◆ EXERCISE REQUIREMENTS ◆
From the first line to the last, copy the listing below word for word.
--- RECORDED INFORMATION ---
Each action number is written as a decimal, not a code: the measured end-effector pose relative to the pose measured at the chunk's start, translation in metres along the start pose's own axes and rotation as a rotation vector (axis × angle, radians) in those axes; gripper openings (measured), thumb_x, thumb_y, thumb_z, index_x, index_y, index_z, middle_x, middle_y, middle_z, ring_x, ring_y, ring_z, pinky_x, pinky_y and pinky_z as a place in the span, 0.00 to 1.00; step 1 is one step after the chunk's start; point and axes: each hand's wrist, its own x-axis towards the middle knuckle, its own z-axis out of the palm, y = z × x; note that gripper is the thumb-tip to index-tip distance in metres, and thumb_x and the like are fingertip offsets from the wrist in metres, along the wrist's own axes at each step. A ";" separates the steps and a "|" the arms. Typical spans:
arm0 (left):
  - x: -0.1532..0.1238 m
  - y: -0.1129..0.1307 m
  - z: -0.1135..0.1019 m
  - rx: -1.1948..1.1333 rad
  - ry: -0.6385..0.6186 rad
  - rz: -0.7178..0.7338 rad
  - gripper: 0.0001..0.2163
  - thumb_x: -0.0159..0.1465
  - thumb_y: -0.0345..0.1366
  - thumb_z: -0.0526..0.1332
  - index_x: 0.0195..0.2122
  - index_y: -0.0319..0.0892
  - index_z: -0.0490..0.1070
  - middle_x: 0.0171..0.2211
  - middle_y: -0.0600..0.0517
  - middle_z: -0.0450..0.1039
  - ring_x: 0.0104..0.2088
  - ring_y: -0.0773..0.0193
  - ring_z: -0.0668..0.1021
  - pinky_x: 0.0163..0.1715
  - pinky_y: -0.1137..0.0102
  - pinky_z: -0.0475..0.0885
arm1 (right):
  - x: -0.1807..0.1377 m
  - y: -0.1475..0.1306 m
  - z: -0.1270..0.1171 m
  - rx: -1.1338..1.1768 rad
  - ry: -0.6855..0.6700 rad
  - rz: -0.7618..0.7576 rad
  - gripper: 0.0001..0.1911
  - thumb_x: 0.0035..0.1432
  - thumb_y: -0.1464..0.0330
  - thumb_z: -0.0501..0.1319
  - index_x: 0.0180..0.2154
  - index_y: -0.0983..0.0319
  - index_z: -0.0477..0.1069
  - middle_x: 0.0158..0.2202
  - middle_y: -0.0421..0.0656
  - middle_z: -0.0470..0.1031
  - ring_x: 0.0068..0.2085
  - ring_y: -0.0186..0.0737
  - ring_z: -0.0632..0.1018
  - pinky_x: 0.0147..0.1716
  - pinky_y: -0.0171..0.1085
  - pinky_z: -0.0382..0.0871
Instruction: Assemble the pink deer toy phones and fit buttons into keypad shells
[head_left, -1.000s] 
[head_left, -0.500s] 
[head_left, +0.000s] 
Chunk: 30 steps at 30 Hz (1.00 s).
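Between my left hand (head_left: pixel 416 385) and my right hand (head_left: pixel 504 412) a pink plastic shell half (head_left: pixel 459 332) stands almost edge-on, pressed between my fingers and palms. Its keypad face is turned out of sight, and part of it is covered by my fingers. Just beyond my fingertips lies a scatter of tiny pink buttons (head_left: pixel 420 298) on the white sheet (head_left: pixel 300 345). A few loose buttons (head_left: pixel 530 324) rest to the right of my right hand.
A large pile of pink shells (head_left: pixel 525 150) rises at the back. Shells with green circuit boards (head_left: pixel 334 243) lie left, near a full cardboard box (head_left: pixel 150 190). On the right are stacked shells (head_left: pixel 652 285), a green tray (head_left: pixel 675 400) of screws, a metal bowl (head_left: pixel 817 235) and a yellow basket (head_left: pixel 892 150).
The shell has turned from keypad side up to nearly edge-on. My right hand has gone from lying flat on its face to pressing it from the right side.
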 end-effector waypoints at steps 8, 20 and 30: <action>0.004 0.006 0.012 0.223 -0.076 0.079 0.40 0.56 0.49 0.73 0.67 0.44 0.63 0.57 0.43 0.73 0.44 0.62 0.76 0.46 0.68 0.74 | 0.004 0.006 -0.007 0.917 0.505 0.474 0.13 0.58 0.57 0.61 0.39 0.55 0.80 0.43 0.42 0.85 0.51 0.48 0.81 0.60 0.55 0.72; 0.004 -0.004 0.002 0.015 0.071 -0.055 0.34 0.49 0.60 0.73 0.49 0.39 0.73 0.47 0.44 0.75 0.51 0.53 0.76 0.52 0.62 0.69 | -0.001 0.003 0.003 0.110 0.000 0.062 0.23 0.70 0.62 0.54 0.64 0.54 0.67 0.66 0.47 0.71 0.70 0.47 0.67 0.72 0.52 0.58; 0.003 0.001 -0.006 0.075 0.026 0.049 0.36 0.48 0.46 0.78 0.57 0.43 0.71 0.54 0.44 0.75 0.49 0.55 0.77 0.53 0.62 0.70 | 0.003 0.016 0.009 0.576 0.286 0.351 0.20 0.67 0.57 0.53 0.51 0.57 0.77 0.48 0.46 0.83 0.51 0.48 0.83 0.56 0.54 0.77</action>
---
◆ WRITTEN ANSWER ◆
Each action number is written as a decimal, not a code: the measured end-effector pose relative to the pose measured at the chunk's start, translation in metres along the start pose's own axes and rotation as a rotation vector (axis × angle, radians) in those axes; gripper openings (measured), thumb_x, thumb_y, thumb_z, index_x, index_y, index_z, middle_x, middle_y, middle_z, ring_x, ring_y, ring_z, pinky_x, pinky_y and pinky_z as a place in the span, 0.00 to 1.00; step 1 is one step after the chunk's start; point and axes: each hand's wrist, its own x-axis towards the middle knuckle, its own z-axis out of the palm, y = z × x; note that gripper is the thumb-tip to index-tip distance in metres, and thumb_x and the like are fingertip offsets from the wrist in metres, along the wrist's own axes at each step. A ";" separates the steps and a "|" the arms. Typical spans:
arm0 (left):
  - x: -0.1532..0.1238 m
  - y: -0.1129..0.1307 m
  - z: -0.1135..0.1019 m
  - rx: -1.1948..1.1333 rad
  - ry: -0.6385..0.6186 rad
  - rz: -0.7178..0.7338 rad
  - gripper: 0.0001..0.2163
  - thumb_x: -0.0159..0.1465
  - thumb_y: -0.0345..0.1366
  - thumb_z: -0.0526..0.1332
  - index_x: 0.0195..0.2122
  - index_y: -0.0319..0.0892
  - index_z: -0.0490..0.1070
  - middle_x: 0.0171..0.2211
  - middle_y: -0.0600..0.0517
  - middle_z: -0.0450..0.1039
  - ring_x: 0.0104..0.2088
  - ring_y: -0.0773..0.0193
  - ring_z: -0.0668..0.1021
  - pinky_x: 0.0163..0.1715
  - pinky_y: -0.1137..0.0102
  - pinky_z: -0.0475..0.0885
arm1 (right):
  - x: -0.1807..0.1377 m
  - y: -0.1475..0.1306 m
  - z: -0.1270..0.1171 m
  - rx: -1.1338..1.1768 rad
  - ry: -0.6855..0.6700 rad
  - rz: -0.7618..0.7576 rad
  - gripper: 0.0001..0.1911
  - thumb_x: 0.0035..0.1432
  - thumb_y: -0.1464..0.0330
  - thumb_z: -0.0501..0.1319
  - index_x: 0.0180..0.2154
  - index_y: -0.0983..0.0319
  - index_z: -0.0477..0.1069
  - middle_x: 0.0158..0.2202
  - middle_y: -0.0421..0.0656
  - middle_z: -0.0470..0.1031
  - ring_x: 0.0068..0.2085
  - ring_y: -0.0186..0.0737
  - ring_z: -0.0632..0.1018
  - pinky_x: 0.0147..0.1716
  - pinky_y: -0.0171..0.1085
  - pinky_z: -0.0382..0.0871
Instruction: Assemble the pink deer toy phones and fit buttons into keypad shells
[head_left, -1.000s] 
[head_left, -0.500s] 
[head_left, +0.000s] 
Chunk: 30 steps at 30 Hz (1.00 s).
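Between my left hand (head_left: pixel 416 385) and my right hand (head_left: pixel 504 412) a pink plastic shell half (head_left: pixel 459 332) stands almost edge-on, pressed between my fingers and palms. Its keypad face is turned out of sight, and part of it is covered by my fingers. Just beyond my fingertips lies a scatter of tiny pink buttons (head_left: pixel 420 298) on the white sheet (head_left: pixel 300 345). A few loose buttons (head_left: pixel 530 324) rest to the right of my right hand.
A large pile of pink shells (head_left: pixel 525 150) rises at the back. Shells with green circuit boards (head_left: pixel 334 243) lie left, near a full cardboard box (head_left: pixel 150 190). On the right are stacked shells (head_left: pixel 652 285), a green tray (head_left: pixel 675 400) of screws, a metal bowl (head_left: pixel 817 235) and a yellow basket (head_left: pixel 892 150).
The shell has turned from keypad side up to nearly edge-on. My right hand has gone from lying flat on its face to pressing it from the right side.
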 end-effector waypoints at steps 8, 20 and 30: <action>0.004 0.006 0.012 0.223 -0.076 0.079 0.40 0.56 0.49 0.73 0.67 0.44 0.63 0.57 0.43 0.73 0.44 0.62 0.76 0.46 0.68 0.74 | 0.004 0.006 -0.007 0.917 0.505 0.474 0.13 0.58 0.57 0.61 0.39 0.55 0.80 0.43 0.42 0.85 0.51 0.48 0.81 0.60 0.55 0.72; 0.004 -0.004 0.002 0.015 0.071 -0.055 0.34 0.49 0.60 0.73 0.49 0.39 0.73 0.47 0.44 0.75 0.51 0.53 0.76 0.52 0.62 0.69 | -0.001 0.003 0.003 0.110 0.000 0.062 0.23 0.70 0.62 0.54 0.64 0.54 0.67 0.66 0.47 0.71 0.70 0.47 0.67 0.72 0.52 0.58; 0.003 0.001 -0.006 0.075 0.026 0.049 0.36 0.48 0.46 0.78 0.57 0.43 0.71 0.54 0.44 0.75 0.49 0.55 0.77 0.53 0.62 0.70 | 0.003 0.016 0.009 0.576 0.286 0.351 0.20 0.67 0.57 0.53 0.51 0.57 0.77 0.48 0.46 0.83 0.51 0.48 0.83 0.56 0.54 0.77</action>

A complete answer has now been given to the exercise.